Kecepatannya sebesar 5,4 persen pada kuartal keempat adalah yang tercepat sejak awal tahun 2023.
“Perekonomian Tiongkok menunjukkan tanda-tanda kebangkitan, dipimpin oleh output industri dan ekspor,” kata Frederic Neumann, kepala ekonom Asia di HSBC.
Namun peningkatan pertumbuhan pada menit-menit terakhir mungkin telah tersanjung oleh pengiriman barang ke Amerika yang dilakukan secara front-loading, yang tentunya akan menghasilkan keuntungan.
“Ketika ekspor berada di bawah tekanan pada tahun 2025, yang disebabkan oleh pembatasan impor AS, akan ada kebutuhan yang lebih besar untuk menerapkan stimulus domestik,” kata Neumann.
Saham Tiongkok dan Hong Kong mendapat dukungan dari data tersebut, namun yuan bertahan di posisi terendah dalam 16 bulan, di bawah tekanan dari penurunan imbal hasil obligasi Tiongkok dan ancaman tarif.
Reaksi pasar yang tenang mencerminkan keraguan terhadap prospek Tiongkok, kata para analis.

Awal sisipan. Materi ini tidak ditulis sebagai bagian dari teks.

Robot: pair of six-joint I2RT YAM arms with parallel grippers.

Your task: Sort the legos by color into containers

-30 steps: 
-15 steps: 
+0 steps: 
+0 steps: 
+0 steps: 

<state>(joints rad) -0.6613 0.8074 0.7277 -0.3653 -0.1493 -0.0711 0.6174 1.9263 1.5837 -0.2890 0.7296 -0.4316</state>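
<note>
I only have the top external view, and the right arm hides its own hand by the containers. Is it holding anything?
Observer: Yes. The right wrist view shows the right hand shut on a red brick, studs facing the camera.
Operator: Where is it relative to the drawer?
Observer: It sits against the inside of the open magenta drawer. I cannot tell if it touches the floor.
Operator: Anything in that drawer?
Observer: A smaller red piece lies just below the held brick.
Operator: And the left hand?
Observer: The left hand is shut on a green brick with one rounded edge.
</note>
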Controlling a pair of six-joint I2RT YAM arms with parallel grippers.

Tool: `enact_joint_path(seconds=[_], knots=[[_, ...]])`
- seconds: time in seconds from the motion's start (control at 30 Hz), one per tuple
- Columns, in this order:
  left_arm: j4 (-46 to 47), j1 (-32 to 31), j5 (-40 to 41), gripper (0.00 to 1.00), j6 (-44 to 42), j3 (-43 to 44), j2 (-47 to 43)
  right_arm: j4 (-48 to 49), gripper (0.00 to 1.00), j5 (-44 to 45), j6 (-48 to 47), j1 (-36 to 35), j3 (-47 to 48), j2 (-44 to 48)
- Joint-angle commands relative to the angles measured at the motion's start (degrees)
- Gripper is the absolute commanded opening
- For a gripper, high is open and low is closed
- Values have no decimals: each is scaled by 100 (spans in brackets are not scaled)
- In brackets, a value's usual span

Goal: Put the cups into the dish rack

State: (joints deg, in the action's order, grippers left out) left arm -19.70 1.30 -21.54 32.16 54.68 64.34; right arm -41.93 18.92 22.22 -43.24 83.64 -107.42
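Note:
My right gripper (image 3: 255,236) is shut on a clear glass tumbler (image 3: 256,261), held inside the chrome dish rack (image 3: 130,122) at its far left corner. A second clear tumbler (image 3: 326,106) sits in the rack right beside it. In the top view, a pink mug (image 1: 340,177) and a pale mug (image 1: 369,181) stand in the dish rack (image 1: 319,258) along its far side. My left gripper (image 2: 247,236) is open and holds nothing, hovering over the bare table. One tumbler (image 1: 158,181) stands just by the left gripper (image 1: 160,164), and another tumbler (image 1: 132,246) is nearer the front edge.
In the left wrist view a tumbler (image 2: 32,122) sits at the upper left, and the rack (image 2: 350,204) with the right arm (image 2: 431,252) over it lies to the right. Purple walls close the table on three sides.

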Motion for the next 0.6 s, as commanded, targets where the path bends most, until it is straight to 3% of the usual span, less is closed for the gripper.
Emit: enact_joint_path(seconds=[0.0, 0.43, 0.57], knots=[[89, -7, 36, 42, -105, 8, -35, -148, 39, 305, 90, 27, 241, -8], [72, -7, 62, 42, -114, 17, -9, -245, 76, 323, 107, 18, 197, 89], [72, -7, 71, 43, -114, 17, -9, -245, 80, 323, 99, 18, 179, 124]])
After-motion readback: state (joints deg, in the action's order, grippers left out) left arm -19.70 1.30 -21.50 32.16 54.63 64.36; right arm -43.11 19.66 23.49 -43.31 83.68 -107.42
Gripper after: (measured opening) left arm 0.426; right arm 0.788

Skeptisisme yang sudah lama ada mengenai keakuratan data resmi juga semakin meningkat dalam sebulan terakhir.
Komentar kasar dari Gao Shanwen, seorang ekonom terkemuka Tiongkok yang berbicara tentang “kaum muda yang putus asa” dan memperkirakan bahwa pertumbuhan PDB mungkin dilebih-lebihkan sebesar 10 poin persentase antara tahun 2021 dan 2023, menghilang dari media sosial setelah menjadi viral.
Beijing jarang sekali melewatkan target pertumbuhannya di masa lalu.
Terakhir kali terjadi pada tahun 2022 ketika pandemi COVID-19 mendorong pertumbuhan menjadi 3,0 persen.